Menurut Andi, yang paling disayangkan adalah ketika publik mempertanyakan kebijakan impor dan menaruh curiga ada permainan dibalik kebijakan ini adalah hal yang sangat wajar. Betapa tidak, pelbagai klarifikasi dan manuver yang dilakukan oleh menteri pertanian, Amran Sulaeman dalam merespon situasi menimbulkan kekecewaan.
“Pertama, menteri pertanian merespon bahwa kebijakan impor adalah bentuk kecintaan pemerintah terhadap rakyatnya. Bahasa ini menunjukkan ketidak seriusan menteri pertanian mengurus pertanian dan tentu sangat mengecewakan karena impor beras secara psikologis meragukan kemampuan petani kita sebagai “produsen” terdepan. Karena faktanya, justru stok beras menurut petani masih sangat memadai. Ini dibuktikan dengan banyaknya daerah yang menolak Impor beras termasuk Sulawesi Selatan,” jelas Andi.
Kemudian, kedua, menteri pertanian mengatakan bahwa impor beras ini adalah untuk stok kebutuhan industri bukan untuk konsumsi. Padahal dikesempatan lain terlanjur mengatakan bahwa impor 500.000 ton adalah untuk konsumsi selama 7 (tujuh) hari saja. Ini adalah sikap seorang menteri pertanian yang tidak konsisten dan kelihatan sangat miskin data.

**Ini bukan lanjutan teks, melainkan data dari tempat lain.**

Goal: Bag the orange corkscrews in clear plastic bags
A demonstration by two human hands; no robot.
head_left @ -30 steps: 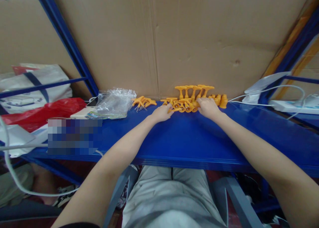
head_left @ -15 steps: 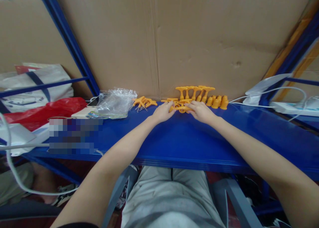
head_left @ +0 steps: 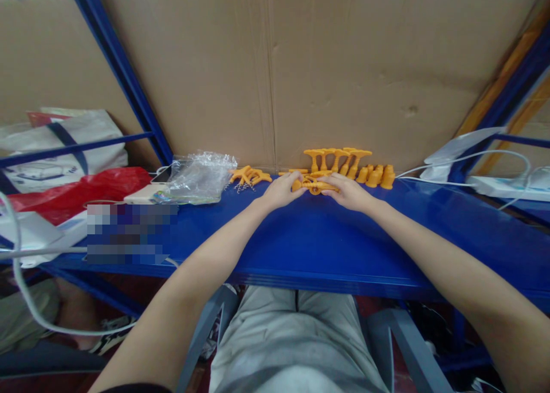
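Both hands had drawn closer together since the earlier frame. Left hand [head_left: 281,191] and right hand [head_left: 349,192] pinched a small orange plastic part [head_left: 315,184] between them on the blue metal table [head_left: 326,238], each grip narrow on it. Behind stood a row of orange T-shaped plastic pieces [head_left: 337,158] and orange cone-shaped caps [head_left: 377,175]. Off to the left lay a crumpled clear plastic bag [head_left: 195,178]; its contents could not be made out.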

Ketiga, upaya klarifikasi yang dilakukan oleh menteri perdagangan dengan “pengawalan” dari BPS dan Bulog adalah bentuk kepanikan yang luar biasa atas respon publik yang mencurigai ada permainan antara importir dengan pemerintah.
“Karena proses impor diawal menteri perdagangan tidak menyebutkan akan melibatkan Bulog. Padahal secara aturan, Buloglah yang sangat relevan atas kebijakan ini. Kehadiran BPS dan Bulog adalah upaya untuk melegitimasi kebijakan yang terlanjur off side,” sebut Andi.
Keempat, impor dengan alasan kekurangan stok beras adalah bentuk ketidakberesan menteri pertanian merapikan produksi Gabah Kering Giling (GKG).